* [Work required]:
Take every line containing "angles" out of the records.

Top of Records shown

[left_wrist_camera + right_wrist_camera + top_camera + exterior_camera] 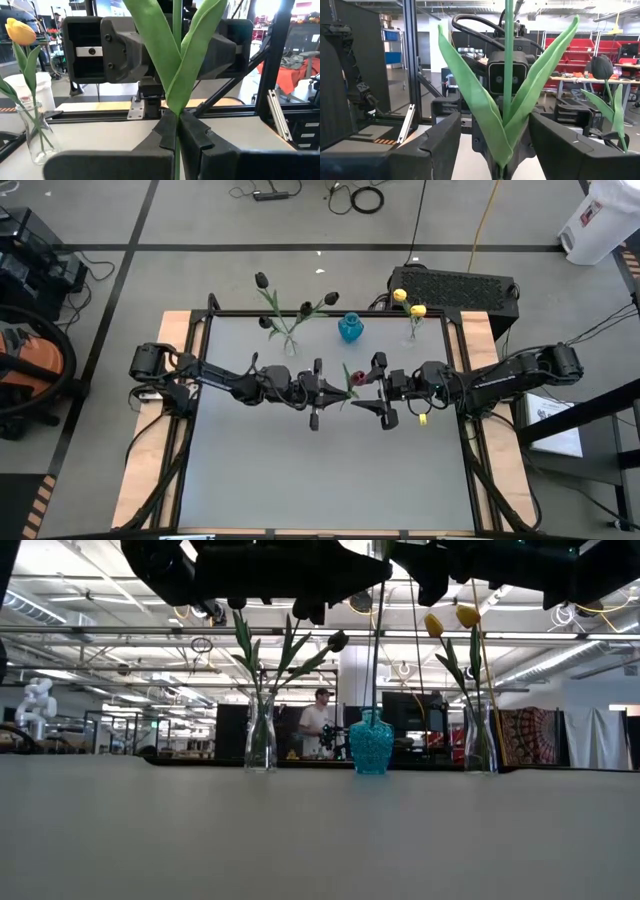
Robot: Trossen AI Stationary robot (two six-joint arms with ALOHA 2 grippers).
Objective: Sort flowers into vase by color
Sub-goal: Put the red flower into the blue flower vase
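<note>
Left gripper (322, 392): pinched tight on the stem of a dark red tulip (358, 376), held upright above mid-table; its fingers (167, 131) meet around the stem just below the 2 leaves, seemingly so the flower cannot tip.
Right gripper (378, 392): facing the left one, jaws apart on either side of the same stem, not yet closed; the placing reads as a handover or a regrip.
Held flower: between the 2 grippers, bloom up, well clear of the table (330, 480).
Black tulips (262, 281): standing in a clear vase (290, 343) at the back left.
Yellow tulips (401, 297): in a second clear vase (412, 332) at the back right.
Blue vase (350, 328): back centre, between the other 2, with no flower visible in it; probably meant for the red one.
</note>
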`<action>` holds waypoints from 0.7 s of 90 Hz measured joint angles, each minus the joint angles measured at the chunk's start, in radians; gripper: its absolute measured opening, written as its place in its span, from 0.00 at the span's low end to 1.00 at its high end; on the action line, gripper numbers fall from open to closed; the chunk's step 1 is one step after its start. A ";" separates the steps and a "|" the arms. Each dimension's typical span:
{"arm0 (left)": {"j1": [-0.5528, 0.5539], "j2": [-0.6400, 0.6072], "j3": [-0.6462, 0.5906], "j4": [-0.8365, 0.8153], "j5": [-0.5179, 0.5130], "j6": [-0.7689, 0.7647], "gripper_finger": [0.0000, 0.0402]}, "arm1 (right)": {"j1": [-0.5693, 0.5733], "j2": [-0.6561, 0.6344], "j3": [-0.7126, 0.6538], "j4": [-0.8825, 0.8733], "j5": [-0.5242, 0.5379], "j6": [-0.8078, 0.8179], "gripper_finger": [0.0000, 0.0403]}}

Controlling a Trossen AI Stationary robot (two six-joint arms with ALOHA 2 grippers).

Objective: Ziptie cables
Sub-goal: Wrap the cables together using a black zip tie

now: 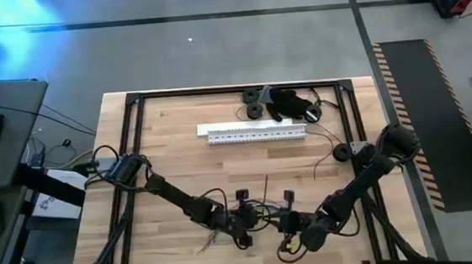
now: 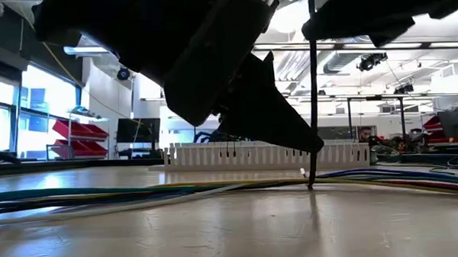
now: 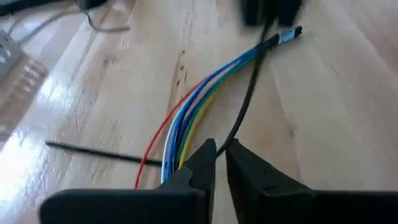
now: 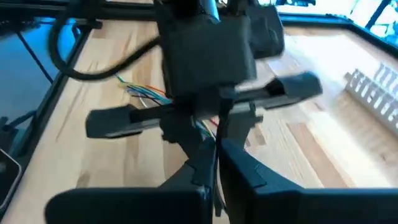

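Your left gripper (image 3: pixel 219 155) is pinched nearly shut on a thin black tie (image 3: pixel 245 99), holding it up off the wood so it can loop the cables (image 3: pixel 199 106). They lie bunched at the table's (image 1: pixel 170 146) front middle: slim, floppy, coloured wires. Your right gripper (image 4: pixel 216 155) sits just opposite, fingers nearly closed, apparently on the same strand.

Both hands meet near the table's (image 1: pixel 172 175) front edge, left hand (image 1: pixel 245 220) just left of right hand (image 1: pixel 287 229), over the cables (image 3: pixel 193 118) lying between them; a slotted strip (image 1: pixel 257 131) lies behind, toward the back edge
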 joint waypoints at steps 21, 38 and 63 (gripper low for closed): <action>-0.013 -0.001 0.001 0.083 0.009 0.055 0.26 | 0.000 0.000 0.000 -0.046 0.002 0.065 0.00; -0.049 -0.018 0.000 0.079 -0.071 0.123 0.31 | 0.000 0.000 0.000 -0.067 -0.005 0.076 0.00; -0.096 -0.099 0.001 0.031 -0.192 0.185 0.31 | 0.000 0.000 0.000 -0.103 -0.005 0.109 0.00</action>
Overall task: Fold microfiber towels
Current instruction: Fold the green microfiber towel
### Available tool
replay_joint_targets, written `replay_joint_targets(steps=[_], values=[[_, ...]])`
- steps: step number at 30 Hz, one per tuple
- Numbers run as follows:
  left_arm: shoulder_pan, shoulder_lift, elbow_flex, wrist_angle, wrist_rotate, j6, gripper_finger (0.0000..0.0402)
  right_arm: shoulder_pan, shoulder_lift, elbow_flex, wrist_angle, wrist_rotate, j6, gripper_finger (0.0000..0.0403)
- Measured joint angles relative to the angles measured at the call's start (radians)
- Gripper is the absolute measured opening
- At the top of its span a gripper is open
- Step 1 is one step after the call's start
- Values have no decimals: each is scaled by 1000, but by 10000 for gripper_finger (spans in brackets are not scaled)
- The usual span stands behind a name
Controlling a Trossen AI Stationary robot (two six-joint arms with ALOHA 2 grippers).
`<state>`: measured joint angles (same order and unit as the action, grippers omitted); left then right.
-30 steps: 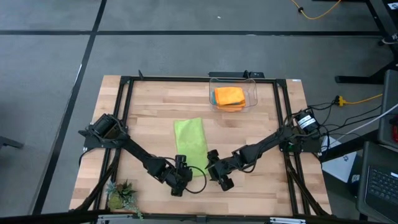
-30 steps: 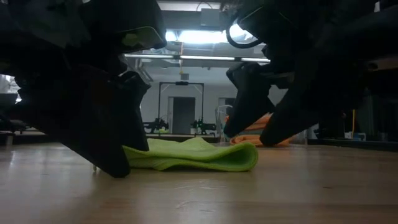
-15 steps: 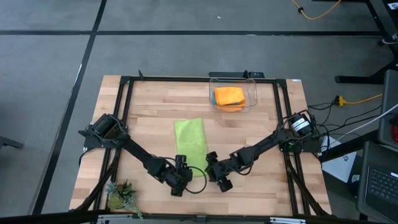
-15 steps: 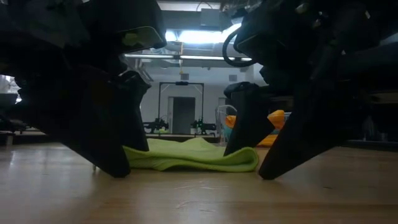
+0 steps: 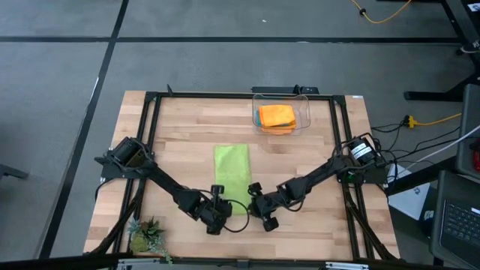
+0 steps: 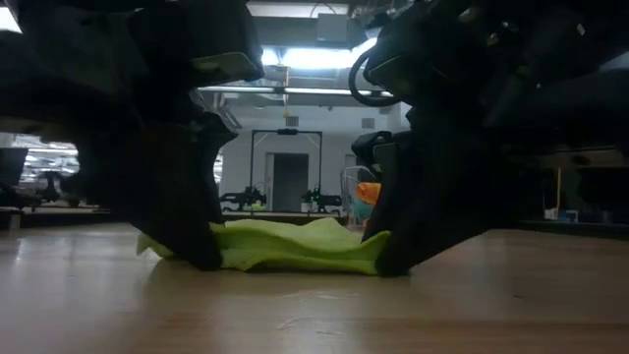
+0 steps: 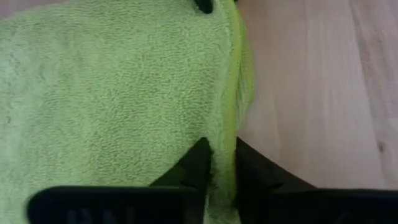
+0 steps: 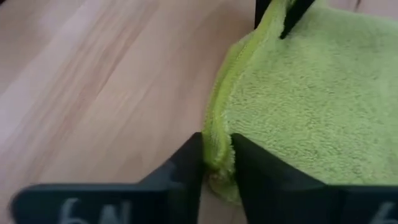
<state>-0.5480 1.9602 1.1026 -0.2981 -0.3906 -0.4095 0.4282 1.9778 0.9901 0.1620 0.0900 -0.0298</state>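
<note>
A lime green microfiber towel [image 5: 232, 171] lies as a long folded strip on the wooden table, running from far to near. My left gripper [image 5: 218, 203] is shut on its near left corner. My right gripper [image 5: 253, 203] is shut on its near right corner. In the low view the two grippers stand at either end of the towel's near edge [image 6: 295, 251]. Orange towels [image 5: 276, 115] lie in a clear bin [image 5: 304, 118] at the far side. My left gripper pinches the towel's near edge at the left corner [image 7: 222, 163] between its two fingers, slanting down from the near left. The corner sits on the table; one layer or several, I cannot tell. My right gripper pinches the near edge at the right corner [image 8: 217, 149] between its two fingers, slanting down from the near right. That corner stays low on the table, and the edge between the two holds is slack and rumpled.
A small green plant [image 5: 148, 235] stands at the near left corner. A black frame [image 5: 225, 96] runs around the tabletop. Bare wood lies left and right of the towel.
Both grippers have shut and taken hold of the towel's near corners. My right gripper sank to the table first. The towel's near end, which slanted to the right, has been drawn in and now lies straight and narrower; its far end stayed put.
</note>
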Motion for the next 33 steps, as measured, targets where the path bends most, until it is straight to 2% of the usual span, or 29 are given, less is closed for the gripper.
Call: replay_joint_targets(steps=[3, 6, 12, 18, 28, 33], values=[[0, 0, -1, -1, -12, -1, 15, -1, 0, 0, 0, 11, 11, 40], [0, 0, -1, -1, -11, -3, 6, -2, 0, 0, 1, 14, 56, 10], [-19, -22, -2, -1, -6, 1, 1, -2, -4, 15, -20, 9, 133, 7], [-47, -94, 33, -52, 73, -7, 0, 14, -35, 94, -102, 1, 170, 4], [-108, -123, 247, -212, 151, -33, 0, 103, -73, 349, -437, -6, 292, 4], [-139, -128, 359, -283, 152, -1, 0, 142, -73, 486, -582, -3, 310, 3]])
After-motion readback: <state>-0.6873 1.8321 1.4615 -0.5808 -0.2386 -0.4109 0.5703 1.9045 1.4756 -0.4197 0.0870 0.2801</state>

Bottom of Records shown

* [Task response]:
`<action>` holds waypoints from 0.7 s of 90 Hz measured joint angles, each minus the joint angles measured at the chunk's start, in radians; gripper: its absolute measured opening, written as its place in its span, from 0.00 at the span's low end to 1.00 at its high end; on the action line, gripper numbers fall from open to closed; the chunk's step 1 is one step after its start. A ";" separates the steps and a "|" the arms. Each dimension's typical span:
- Measured joint angles relative to the angles measured at the call's start (radians)
`<state>`: measured joint angles (same order and unit as the action, grippers omitted); left then right.

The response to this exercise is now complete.